[Directions for this task]: List each line of the data that holds the word "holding".

[Material for this exercise]:
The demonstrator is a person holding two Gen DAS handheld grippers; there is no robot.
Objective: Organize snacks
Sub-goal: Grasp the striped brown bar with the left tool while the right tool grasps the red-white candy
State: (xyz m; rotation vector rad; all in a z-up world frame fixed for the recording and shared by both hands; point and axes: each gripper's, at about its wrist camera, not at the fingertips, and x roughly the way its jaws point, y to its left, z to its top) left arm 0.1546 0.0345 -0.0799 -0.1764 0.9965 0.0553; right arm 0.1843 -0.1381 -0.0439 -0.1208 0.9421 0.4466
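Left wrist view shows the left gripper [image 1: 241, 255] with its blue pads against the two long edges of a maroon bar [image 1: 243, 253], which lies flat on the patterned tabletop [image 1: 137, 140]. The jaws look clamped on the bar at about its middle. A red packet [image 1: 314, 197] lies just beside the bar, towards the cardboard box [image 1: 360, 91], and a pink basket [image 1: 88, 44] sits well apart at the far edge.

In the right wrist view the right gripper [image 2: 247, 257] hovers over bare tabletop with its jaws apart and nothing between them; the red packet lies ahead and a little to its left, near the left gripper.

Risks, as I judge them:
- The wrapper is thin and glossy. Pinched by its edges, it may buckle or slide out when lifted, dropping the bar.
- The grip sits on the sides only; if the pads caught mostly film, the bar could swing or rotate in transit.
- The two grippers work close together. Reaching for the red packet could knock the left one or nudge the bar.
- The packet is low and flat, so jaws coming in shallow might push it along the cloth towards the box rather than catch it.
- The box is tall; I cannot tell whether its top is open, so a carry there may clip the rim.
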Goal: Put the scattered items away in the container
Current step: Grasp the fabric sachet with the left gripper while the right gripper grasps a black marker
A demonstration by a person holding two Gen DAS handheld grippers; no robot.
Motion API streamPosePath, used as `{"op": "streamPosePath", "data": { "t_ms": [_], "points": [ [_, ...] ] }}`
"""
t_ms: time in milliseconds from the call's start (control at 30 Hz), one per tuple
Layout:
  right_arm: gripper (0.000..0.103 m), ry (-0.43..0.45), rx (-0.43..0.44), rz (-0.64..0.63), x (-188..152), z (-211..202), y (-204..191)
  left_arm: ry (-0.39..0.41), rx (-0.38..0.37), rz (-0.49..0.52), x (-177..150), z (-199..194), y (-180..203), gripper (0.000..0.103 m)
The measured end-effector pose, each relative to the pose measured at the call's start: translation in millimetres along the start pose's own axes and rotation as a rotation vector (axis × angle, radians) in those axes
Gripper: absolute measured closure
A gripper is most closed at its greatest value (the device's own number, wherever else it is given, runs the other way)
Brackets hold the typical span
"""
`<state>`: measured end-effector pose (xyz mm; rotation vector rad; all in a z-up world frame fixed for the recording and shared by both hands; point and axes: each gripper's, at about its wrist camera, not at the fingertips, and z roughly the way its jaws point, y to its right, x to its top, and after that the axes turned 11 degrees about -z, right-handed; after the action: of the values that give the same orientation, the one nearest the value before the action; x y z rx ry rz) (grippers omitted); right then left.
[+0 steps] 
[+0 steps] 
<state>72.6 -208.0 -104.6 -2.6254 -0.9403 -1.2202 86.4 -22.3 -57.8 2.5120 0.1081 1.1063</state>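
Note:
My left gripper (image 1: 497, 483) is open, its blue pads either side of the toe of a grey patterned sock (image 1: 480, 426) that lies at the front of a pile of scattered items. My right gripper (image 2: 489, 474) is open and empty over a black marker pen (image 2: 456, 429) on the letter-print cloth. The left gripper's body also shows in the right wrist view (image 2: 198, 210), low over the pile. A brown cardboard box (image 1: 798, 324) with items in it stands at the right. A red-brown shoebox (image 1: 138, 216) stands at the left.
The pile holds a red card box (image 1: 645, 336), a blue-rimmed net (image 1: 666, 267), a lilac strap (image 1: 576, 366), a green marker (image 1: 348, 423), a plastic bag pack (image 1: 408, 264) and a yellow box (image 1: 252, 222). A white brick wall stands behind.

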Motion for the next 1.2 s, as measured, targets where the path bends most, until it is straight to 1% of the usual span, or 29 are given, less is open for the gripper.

[Result of this task]:
The demonstrator is a person holding two Gen DAS handheld grippers; there is no robot.
A demonstration by a person holding two Gen DAS handheld grippers; no robot.

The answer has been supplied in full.